• [GOAL OF THE EXERCISE]:
The lines below starting at the line containing "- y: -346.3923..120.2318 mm" and ending at the line containing "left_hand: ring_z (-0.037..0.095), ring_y" are to be repeated exactly, with both ends kept and nothing else added.

• [PROVIDED MATERIAL]:
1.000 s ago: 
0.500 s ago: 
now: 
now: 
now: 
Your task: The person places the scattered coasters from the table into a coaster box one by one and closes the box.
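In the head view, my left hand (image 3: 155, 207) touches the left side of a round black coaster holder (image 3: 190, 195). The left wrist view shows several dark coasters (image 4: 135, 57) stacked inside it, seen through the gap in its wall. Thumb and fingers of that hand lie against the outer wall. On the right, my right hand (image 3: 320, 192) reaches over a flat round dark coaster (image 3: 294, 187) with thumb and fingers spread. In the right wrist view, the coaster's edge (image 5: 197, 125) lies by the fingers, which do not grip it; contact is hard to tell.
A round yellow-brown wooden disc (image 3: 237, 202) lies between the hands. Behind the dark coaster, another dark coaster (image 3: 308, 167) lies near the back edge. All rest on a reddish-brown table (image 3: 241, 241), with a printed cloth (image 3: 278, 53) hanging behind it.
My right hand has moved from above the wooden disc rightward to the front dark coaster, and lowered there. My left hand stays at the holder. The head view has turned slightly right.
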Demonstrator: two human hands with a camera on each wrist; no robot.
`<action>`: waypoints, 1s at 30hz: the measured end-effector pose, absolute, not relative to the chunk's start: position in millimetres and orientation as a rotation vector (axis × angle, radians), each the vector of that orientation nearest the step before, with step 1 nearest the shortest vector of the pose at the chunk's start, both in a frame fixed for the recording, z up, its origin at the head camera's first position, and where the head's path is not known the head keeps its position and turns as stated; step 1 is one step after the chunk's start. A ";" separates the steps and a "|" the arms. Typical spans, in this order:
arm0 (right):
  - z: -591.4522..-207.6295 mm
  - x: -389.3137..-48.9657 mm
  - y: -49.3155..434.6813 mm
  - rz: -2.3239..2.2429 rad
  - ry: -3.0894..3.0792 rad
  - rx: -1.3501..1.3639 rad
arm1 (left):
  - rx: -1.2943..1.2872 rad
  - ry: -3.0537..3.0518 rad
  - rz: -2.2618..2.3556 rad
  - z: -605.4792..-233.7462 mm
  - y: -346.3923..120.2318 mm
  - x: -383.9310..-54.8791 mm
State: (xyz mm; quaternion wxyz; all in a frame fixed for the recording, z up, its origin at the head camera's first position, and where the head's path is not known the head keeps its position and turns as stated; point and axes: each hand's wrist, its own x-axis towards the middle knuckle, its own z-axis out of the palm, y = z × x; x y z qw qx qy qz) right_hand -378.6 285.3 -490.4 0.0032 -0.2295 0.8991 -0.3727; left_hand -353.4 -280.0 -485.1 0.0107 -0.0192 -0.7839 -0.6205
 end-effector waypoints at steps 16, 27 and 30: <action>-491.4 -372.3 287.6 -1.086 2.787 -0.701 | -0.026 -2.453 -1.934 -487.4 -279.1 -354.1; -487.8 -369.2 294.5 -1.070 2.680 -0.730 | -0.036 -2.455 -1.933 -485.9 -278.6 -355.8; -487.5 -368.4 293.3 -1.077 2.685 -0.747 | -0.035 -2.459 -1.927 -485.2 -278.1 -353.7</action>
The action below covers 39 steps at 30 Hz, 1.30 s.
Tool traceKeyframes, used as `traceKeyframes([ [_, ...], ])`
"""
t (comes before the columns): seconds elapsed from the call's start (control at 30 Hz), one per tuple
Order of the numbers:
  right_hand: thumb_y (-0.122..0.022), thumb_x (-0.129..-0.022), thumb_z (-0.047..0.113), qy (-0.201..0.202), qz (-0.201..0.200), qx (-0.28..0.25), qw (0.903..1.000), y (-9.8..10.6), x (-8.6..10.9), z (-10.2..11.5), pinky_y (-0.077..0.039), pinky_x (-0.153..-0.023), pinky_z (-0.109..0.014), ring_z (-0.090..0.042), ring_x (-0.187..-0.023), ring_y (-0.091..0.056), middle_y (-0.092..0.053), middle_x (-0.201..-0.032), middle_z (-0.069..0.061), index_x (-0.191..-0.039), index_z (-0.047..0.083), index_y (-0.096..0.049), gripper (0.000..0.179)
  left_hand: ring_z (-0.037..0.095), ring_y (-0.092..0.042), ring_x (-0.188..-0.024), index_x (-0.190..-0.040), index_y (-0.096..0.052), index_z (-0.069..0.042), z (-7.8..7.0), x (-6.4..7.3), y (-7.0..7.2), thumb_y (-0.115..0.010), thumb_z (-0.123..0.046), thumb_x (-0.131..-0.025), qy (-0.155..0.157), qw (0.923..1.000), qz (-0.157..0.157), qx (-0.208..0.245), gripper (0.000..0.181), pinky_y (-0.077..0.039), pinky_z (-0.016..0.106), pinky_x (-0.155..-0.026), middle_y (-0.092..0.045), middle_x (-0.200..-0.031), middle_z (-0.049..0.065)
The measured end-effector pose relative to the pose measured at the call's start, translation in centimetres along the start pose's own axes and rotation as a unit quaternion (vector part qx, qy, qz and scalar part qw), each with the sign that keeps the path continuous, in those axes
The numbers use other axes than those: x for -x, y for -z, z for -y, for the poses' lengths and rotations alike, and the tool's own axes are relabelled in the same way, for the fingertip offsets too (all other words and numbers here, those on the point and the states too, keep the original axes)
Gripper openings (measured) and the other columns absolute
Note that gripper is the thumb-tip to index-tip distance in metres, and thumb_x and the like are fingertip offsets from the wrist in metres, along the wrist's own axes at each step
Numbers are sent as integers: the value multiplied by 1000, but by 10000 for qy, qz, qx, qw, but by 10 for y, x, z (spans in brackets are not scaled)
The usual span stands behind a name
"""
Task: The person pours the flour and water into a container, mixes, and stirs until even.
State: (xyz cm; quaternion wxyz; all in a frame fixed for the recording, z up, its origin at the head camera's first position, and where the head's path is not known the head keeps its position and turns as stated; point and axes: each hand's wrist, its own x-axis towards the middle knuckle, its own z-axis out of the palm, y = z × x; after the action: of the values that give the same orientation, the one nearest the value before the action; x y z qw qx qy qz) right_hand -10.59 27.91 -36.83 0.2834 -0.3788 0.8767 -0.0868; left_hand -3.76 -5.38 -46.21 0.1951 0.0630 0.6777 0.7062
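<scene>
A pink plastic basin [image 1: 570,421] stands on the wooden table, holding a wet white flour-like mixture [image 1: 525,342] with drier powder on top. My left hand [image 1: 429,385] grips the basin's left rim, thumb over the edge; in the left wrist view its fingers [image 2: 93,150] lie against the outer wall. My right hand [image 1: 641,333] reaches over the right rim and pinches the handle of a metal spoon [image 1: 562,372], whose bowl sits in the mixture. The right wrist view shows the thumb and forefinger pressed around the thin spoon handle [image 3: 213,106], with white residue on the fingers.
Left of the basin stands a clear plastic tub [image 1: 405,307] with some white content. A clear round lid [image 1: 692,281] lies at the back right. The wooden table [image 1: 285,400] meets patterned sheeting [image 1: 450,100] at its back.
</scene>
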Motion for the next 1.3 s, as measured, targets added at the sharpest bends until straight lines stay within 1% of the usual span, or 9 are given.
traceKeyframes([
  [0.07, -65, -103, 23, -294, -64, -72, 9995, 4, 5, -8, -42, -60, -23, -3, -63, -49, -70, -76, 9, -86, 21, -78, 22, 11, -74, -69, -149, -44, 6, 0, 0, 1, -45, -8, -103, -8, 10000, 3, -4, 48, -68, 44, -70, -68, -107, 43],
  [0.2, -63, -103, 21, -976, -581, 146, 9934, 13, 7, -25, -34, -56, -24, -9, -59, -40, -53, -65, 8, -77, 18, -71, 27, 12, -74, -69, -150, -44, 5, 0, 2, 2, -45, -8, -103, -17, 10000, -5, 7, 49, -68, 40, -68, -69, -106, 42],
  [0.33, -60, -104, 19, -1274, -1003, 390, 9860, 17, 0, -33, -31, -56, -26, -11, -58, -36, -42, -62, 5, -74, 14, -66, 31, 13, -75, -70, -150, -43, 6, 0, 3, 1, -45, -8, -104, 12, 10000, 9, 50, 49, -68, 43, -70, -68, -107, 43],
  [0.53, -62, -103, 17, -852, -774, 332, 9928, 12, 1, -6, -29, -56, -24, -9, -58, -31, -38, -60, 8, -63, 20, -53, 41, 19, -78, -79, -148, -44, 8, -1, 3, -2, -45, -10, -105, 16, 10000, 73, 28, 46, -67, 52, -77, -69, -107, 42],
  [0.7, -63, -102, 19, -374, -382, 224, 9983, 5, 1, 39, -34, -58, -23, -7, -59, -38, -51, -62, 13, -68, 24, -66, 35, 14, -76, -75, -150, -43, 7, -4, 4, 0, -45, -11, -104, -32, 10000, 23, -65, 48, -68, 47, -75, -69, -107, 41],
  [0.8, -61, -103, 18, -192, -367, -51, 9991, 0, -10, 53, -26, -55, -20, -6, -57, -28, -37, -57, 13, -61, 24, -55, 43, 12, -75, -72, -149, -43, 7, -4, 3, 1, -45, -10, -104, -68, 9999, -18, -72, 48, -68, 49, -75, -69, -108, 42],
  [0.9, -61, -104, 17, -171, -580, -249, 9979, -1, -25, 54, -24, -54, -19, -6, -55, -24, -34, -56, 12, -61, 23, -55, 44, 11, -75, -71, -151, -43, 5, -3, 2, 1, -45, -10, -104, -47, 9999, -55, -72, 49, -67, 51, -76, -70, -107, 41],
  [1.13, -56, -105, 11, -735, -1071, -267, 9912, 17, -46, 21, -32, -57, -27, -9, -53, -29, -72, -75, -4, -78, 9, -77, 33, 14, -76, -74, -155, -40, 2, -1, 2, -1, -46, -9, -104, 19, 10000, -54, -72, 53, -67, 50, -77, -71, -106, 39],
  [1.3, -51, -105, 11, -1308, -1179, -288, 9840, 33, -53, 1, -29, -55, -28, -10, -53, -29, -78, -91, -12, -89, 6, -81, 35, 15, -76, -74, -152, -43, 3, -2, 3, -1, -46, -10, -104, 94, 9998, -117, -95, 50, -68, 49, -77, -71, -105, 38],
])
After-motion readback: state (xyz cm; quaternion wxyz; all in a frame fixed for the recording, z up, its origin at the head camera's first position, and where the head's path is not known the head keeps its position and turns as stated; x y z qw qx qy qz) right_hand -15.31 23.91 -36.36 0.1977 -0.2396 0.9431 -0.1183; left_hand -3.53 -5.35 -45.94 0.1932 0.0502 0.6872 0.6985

• [RESPONSE TO THE TASK]:
  - y: -346.3923..120.2318 mm
  - x: -383.9310..-54.8791 mm
State: (xyz mm; quaternion wxyz; all in a frame fixed for the recording, z up, its origin at the head camera's first position, and where the head's path is not known the head keeps its position and turns as stated; point and axes: each hand's wrist, its own x-axis towards the middle knuckle, its own z-axis out of the palm, y = z × x; x y z qw qx qy qz) right_hand -378.6 285.3 -490.4 0.0032 -0.2295 0.8991 -0.3727; left_hand -353.4 -280.0 -485.1 0.0107 -0.0192 -0.7839 -0.6205
 end-effector waypoints at steps 16, 27 and 30: <action>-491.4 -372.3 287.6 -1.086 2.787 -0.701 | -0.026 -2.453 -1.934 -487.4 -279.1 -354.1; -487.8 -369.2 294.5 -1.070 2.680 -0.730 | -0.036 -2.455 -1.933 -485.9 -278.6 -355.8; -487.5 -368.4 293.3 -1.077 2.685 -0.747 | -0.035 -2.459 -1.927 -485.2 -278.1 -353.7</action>
The action below covers 39 steps at 30 Hz, 1.30 s.
Tool traceKeyframes, used as `traceKeyframes([ [_, ...], ])`
"""
t (comes before the columns): seconds elapsed from the call's start (control at 30 Hz), one per tuple
Order of the numbers:
  right_hand: thumb_y (-0.122..0.022), thumb_x (-0.129..-0.022), thumb_z (-0.047..0.113), qy (-0.201..0.202), qz (-0.201..0.200), qx (-0.28..0.25), qw (0.903..1.000), y (-9.8..10.6), x (-8.6..10.9), z (-10.2..11.5), pinky_y (-0.077..0.039), pinky_x (-0.153..-0.023), pinky_z (-0.109..0.014), ring_z (-0.090..0.042), ring_x (-0.187..-0.023), ring_y (-0.091..0.056), middle_y (-0.092..0.053), middle_x (-0.201..-0.032), middle_z (-0.069..0.061), index_x (-0.191..-0.039), index_z (-0.047..0.083), index_y (-0.096..0.049), gripper (0.000..0.179)
  left_hand: ring_z (-0.037..0.095), ring_y (-0.092..0.042), ring_x (-0.188..-0.024), index_x (-0.190..-0.040), index_y (-0.096..0.052), index_z (-0.069..0.042), z (-7.8..7.0), x (-6.4..7.3), y (-7.0..7.2), thumb_y (-0.115..0.010), thumb_z (-0.123..0.046), thumb_x (-0.131..-0.025), qy (-0.155..0.157), qw (0.923..1.000), qz (-0.157..0.157), qx (-0.208..0.245), gripper (0.000..0.181), pinky_y (-0.077..0.039), pinky_z (-0.016..0.106), pinky_x (-0.155..-0.026), middle_y (-0.092..0.045), middle_x (-0.200..-0.031), middle_z (-0.049..0.065)

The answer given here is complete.